What is the suitcase carry?

The suitcase carry is a unilateral strength training and functional fitness workout. It involves carrying a heavy weight with one hand like you do with a suitcase. Hence the name “Suitcase Carry”

It is one of the best exercises for improving core stability, grip strength, and overall functional strength.

suitcase carry exercise

Suitcase Carry vs. Farmer’s Carry

The Farmer’s Carry and the Suitcase Carry have similarities. But they are not the same exercise.

  • Farmer’s Carry
    You hold a weight in each hand, usually one in each hand in a farmer’s carry.
    The movement involves holding the weights by your sides with your arms fully extended.
    The focus is on walking with an upright posture and engaging the muscles of the upper body, core, and lower body.
    The farmer’s carry primarily targets the grip strength, upper back, shoulders, core, and lower body muscles.
  • Suitcase Carry
    The suitcase carry involves holding a weight in one hand, similar to carrying a suitcase with a single hand.
    You hold or carry the weight on one side of the body, and the other hand remains free.
    The focus is on walking while maintaining balance and stability on one side of the body.
    The suitcase carry primarily targets the grip strength, obliques, lateral core muscles, and the muscles on the side of the body carrying the weight.

While both exercises involve walking while carrying a weight, the main difference lies in the distribution of the load and the targeted muscles.

The farmer’s carry engages both sides of the body evenly and targets several muscles, including the upper back and shoulders.

In contrast, the suitcase carry emphasizes the obliques and the muscles on the side of the body carrying the weight.

Suited Carry – Target muscles

Incorporating the suitcase carry in your training regimen can help you target the following muscles.

  • Core muscles
    The suitcase carry is an excellent exercise for engaging the core muscles. That includes the rectus abdominis or the “six-pack” muscles, the internal and external obliques, and the transverse abdominis.
    The muscles work to stabilize and support the spine and maintain an upright posture during the exercise.
  • Quadratus Lumborum
    The suitcase carry also activates the quadratus lumborum, a deep muscle on the sides of the lower back.
    The muscle helps stabilize the spine and pelvis during movement. It also engages to prevent leaning or bending to the side while carrying the weight.
  • Hip muscles
    The muscles around the hips, including the glutes, hip abductors, and adductors, help stabilize the pelvis and maintain proper alignment during the exercise.
  • Shoulder muscles
    The deltoids are activated to some extent during the suitcase carry.
    The deltoids help stabilize the shoulder joint and maintain proper alignment as you hold and carry the weight.
  • Forearm and grip muscles
    You need to maintain a secure grip on the weight throughout the exercise. That requires forearm and grip strength.
    The muscles responsible for wrist flexion and extension, the finger and hand gripping, are all engaged to keep the weight stable in your hand.

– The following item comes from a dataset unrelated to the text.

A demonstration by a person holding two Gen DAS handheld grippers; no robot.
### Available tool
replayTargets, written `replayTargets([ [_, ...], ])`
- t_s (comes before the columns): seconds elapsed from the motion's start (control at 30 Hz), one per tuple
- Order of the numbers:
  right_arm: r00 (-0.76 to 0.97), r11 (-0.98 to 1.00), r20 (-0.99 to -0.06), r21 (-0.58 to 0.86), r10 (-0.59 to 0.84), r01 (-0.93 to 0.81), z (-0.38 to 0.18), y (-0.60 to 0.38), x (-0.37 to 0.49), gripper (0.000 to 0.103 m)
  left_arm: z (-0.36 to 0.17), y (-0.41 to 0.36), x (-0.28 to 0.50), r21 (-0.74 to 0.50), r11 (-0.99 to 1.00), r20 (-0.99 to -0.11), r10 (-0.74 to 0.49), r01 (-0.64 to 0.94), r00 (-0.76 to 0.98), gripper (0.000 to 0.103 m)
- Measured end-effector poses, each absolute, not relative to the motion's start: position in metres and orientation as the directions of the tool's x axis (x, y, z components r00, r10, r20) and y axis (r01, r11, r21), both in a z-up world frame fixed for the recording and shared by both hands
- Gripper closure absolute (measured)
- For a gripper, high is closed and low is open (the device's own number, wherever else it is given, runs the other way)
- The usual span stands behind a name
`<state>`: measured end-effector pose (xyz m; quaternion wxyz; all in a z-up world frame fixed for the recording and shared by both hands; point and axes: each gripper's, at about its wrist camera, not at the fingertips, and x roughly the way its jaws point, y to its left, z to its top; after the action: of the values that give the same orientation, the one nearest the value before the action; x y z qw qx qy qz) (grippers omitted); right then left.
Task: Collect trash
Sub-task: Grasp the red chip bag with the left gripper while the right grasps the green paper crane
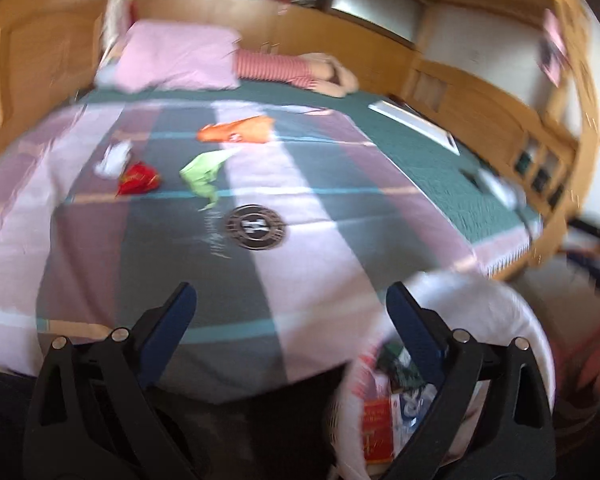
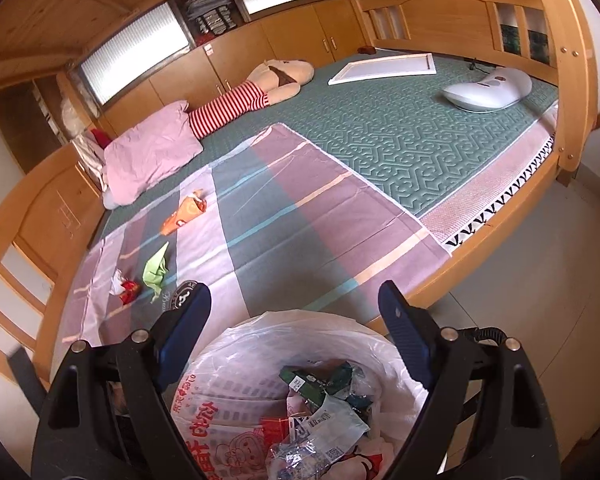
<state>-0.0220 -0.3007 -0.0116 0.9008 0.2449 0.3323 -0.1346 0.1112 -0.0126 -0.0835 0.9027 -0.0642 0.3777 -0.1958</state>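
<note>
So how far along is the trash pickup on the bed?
Partly done: the lined bin already holds several wrappers. Both grippers, left and right, are open and empty. Left on the bedspread: orange wrapper, green paper, red wrapper, white scrap.

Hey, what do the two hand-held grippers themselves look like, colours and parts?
Both look alike. The left hand-held gripper and right hand-held gripper have matte black plastic linkage arms with silver round rivets at the joints, and dark blue textured fingertip pads. A black cable shows behind the right one. No sleeves or hands are visible.
</note>
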Motion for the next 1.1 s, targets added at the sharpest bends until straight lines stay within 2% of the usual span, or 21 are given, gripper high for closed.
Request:
replayTargets([
  [0.1,0.725,0.867,-0.684,0.310,-0.082,0.391,-0.017,-0.294,-0.009,0.019,-0.088,0.015,0.151,-0.329,0.921,-0.679,-0.384,0.209,0.626,0.008],
  [0.27,0.684,0.900,-0.728,0.266,-0.046,0.344,-0.030,-0.281,0.026,0.019,-0.099,0.052,0.225,-0.269,0.961,-0.713,-0.243,0.064,0.657,0.008],
  [0.37,0.664,0.912,-0.748,0.260,-0.018,0.318,-0.035,-0.271,0.049,0.019,-0.115,0.081,0.279,-0.253,0.965,-0.766,-0.158,-0.066,0.624,0.008],
  [0.47,0.653,0.917,-0.758,0.269,0.013,0.295,-0.037,-0.260,0.074,0.019,-0.129,0.105,0.317,-0.335,0.928,-0.779,-0.174,-0.164,0.603,0.008],
  [0.6,0.633,0.923,-0.770,0.295,0.077,0.246,-0.038,-0.241,0.113,0.019,-0.148,0.105,0.353,-0.392,0.906,-0.785,-0.237,-0.163,0.572,0.010],
  [0.63,0.625,0.924,-0.774,0.305,0.100,0.231,-0.038,-0.234,0.126,0.019,-0.153,0.098,0.360,-0.363,0.919,-0.799,-0.223,-0.153,0.558,0.018],
  [0.67,0.616,0.926,-0.778,0.314,0.123,0.212,-0.039,-0.228,0.138,0.019,-0.157,0.092,0.365,-0.327,0.935,-0.813,-0.204,-0.138,0.546,0.033],
  [0.77,0.592,0.930,-0.788,0.327,0.169,0.169,-0.042,-0.207,0.171,0.019,-0.173,0.079,0.376,-0.257,0.961,-0.851,-0.176,-0.100,0.495,0.063],
  [0.9,0.564,0.939,-0.797,0.329,0.217,0.104,-0.053,-0.177,0.211,0.019,-0.173,0.082,0.373,-0.277,0.953,-0.848,-0.183,-0.122,0.498,0.078],
  [1.0,0.536,0.950,-0.809,0.310,0.239,0.045,-0.065,-0.149,0.248,0.019,-0.163,0.087,0.360,-0.297,0.943,-0.834,-0.181,-0.148,0.521,0.079],
  [1.1,0.493,0.932,-0.813,0.362,0.310,0.011,-0.083,-0.120,0.289,0.019,-0.144,0.096,0.337,-0.310,0.938,-0.801,-0.169,-0.157,0.574,0.079],
])
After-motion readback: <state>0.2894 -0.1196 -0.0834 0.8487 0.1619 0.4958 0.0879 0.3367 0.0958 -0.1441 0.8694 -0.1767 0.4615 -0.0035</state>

Suitcase Carry – Proper form

You will need a free weight like a dumbbell or kettlebell for the exercise.

Follow these steps to perform the suitcase carry with proper form.

Steps to follow

  • Grasp the dumbbell in one hand with a neutral grip, palms facing your thighs.
  • Stand tall with feet at hip-width apart and extend the arm with the weight fully by your side.
  • Gently brace your abdominal muscles to engage your core. Maintain this core engagement throughout the exercise.
  • Keep your shoulders level and avoid shrugging or slumping on either side.
  • Do not lean or bend excessively to the side to help maintain a neutral spine.
  • Begin walking forward in a controlled manner, taking small, deliberate steps. Focus on maintaining an upright posture throughout the movement.
  • Make sure you carry the weight solely by the hand holding the weight as you walk. Avoid using your other hand or leaning to the side to compensate.
  • Continue walking for a predetermined distance or time, maintaining proper form and a steady pace.
  • Switch the weight to the other arm when you reach your desired distance or time.
  • Repeat the exercise on the opposite side.

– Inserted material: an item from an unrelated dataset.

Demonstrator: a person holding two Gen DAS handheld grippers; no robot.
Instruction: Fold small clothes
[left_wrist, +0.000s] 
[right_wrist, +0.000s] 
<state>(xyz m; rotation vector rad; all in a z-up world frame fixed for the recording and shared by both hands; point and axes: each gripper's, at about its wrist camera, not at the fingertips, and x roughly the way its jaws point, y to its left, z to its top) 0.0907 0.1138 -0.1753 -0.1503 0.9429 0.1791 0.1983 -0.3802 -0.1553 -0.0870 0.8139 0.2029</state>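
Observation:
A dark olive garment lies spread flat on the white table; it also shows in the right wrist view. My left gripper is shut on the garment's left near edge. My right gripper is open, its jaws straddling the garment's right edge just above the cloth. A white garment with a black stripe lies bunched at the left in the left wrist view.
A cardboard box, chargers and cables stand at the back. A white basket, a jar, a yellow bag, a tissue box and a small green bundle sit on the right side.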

Tips and best practices for suitcase carry

  • Start with an appropriate weight.
    Choose a weight that challenges you but allows you to maintain proper form and technique.
    Ideally, start with a lighter weight and gradually increase it as you become more comfortable and confident with the exercise.
  • Maintain proper posture
    Stand tall with an upright posture throughout the exercise.
    Do not slouch, round your back, or lean excessively to one side.
    Keep your shoulders level and your chest lifted.
  • Engage your core
    Prioritize core engagement throughout the exercise.
    Brace your abdominal muscles and imagine pulling your belly button toward your spine.
    That will help stabilize your spine and maintain proper alignment.
  • Walk with control
    Take deliberate and controlled steps while walking. Maintain a steady pace without rushing or jerking the weight.
    Focus on maintaining stability and balance with each step.
  • Avoid excessive swinging
    Minimize any swinging or twisting of the weight. The goal is to maintain stability and control. If you find the weight swinging, it may be too heavy, or you may need to focus on your grip and core stability.
  • Maintain an even grip.
    Keep a firm but relaxed grip on the weight. Do not grip too tightly, as it can lead to unnecessary tension in your forearm and hand.
  • Breathe properly
    Remember to breathe naturally throughout the exercise. Exhale as you lift and carry the weight, and inhale as you set it down or switch hands.
    Proper breathing helps stabilize your core and maintain focus.
  • Switch sides
    Switch the weight to the other hand and repeat the exercise. That will help you to maintain balance and symmetry and ensures equal work on both sides of your body.
  • Gradually increase intensity
    Increase the intensity by using heavier weights, walking for longer distances, or incorporating variations and progressions as you become more comfortable and proficient with the exercise.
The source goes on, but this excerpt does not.